Rio - A descoberta de uma espécie de anta gigante que teria vivido há 55 milhões de anos em Itaboraí animou ainda mais os pesquisadores que atuam no Parque Paleontológico de São José. Eles agora pretendem intensificar a caça do esqueleto de um homem pré-histórico que teria habitado a região há pelo menos dois milhões de anos. O achado, segundo a arqueóloga Maria Beltrão, que coordena o parque, pode mudar a história da ocupação das Américas. Ela aguarda para breve a aprovação do projeto pelo Iphan para dar início à reescavação.

Com uma britadeira%2C pesquisadores iniciaram ontem operação para retirar fragmentos da espécie que teria vivido no local há 55 milhões de anosDaniel Castelo Branco / Agência O Dia

Maria Beltrão disse que há evidências sobre a existência do homem pré-histórico em Itaboraí. “Vamos retomar as escavações arqueológicas. Existem artefatos líticos, ferramentas utilizadas pelo homem pré-histórico. Isso é inédito para a América do Sul. Se conseguir algum vestígio humano, osso, alguma parte qualquer vai ser uma grande descoberta”, conta.

Quatro pesquisadores que atuam no local iniciaram ontem uma operação para resgatar fragmentos da ossada do xenungulado, de formação morfológica semelhante a uma anta, descoberto recentemente em uma das trilhas do local.

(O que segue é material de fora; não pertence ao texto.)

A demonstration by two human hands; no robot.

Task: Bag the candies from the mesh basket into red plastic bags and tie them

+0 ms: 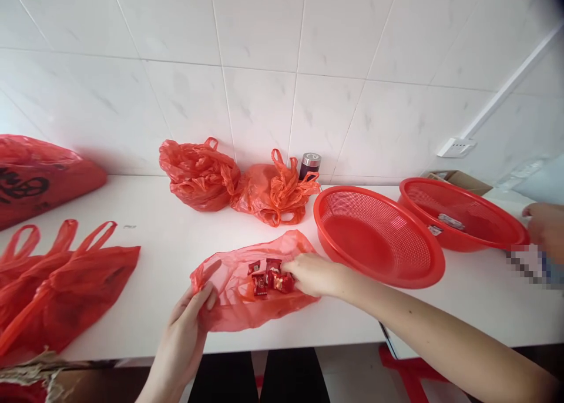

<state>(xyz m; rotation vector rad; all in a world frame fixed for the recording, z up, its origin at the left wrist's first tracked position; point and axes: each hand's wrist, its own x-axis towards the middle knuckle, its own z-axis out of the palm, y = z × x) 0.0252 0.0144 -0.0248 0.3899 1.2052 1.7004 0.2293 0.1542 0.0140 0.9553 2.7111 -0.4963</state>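
The left hand pinches a thin, crinkly plastic bag on the desk; glossy wrapped sweets lie in or on it. The right hand is at them, its grip impossible to tell; round, mesh-sided baskets stand nearby

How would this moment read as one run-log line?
left hand: gripping red plastic bag; right hand: at small red packets; right of bag: red basket; by wall: lidded bottle

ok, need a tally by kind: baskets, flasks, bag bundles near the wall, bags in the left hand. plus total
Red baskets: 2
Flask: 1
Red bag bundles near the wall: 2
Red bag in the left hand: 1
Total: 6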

O animal, da espécie Carodnia Vieirai, é o maior mamífero do período Paleoceno, que sucedeu a era dos dinossauros, já localizado na América do Sul. Foi necessário usar uma britadeira para remover parte dos ossos do fóssil, presas a um calcário. A operação deve continuar nos próximos dias e todo o material será levado para análises no Laboratório de Preparação de Macrofósseis, da UFRJ.

Maria Beltrão disse que os primeiros relatos de existência humana são da África, há dois milhões e meio de anos. “Se o homem saiu desse continente e veio para cá, podemos encontrar ossadas humanas de dois milhões de anos”, conta. Para ela, a procura por esse esqueleto se torna difícil, já que não há possibilidade de encontrar fósseis de crânios, deteriorados devido às condições climáticas, mas é possível encontrar fragmentos em um paredão rochoso.

Gerente do parque, o biólogo Luiz Otávio Castro, que fez a descoberta do xenungulado, disse que os trabalhos para encontrar o esqueleto humano ocorreram durante o período de mineração, na década de 1970, quando a antiga Companhia Nacional de Cimento Mauá explorava o local. “Há dez anos aqui estava tudo submerso. Como o nível de água diminuiu, estamos tendo acesso a essas relíquias.”

Descobertas animam estudantes

Reaberto a visitação pública em junho deste ano, o parque é administrado pela prefeitura e abriu as portas para estudantes de escolas do município. “A gente sempre falava que aqui pode ter alguma descoberta importante que ninguém está vendo. Para a nossa surpresa, estava muito mais exposto do que imaginávamos. Agora as crianças que vêm ao parque já têm um olhar diferente, buscam encontrar alguma coisa. Elas ficam felizes e vislumbram ser arqueólogos e biólogos”, disse André Pereira,  subsecretário de Meio Ambiente do município.

Além de restos arqueológicos que evidenciam a presença do homem pré-histórico na região, no parque já foram descobertos fósseis de diversos mamíferos, gastrópodes, répteis e anfíbios, entre os quais o tatu mais antigo do mundo e o ancestral das emas, ambos do período Paleoceno. Foram achados também fósseis de preguiça gigante e mastodonte, da Idade Pleistocênica, há aproximadamente 20 mil anos.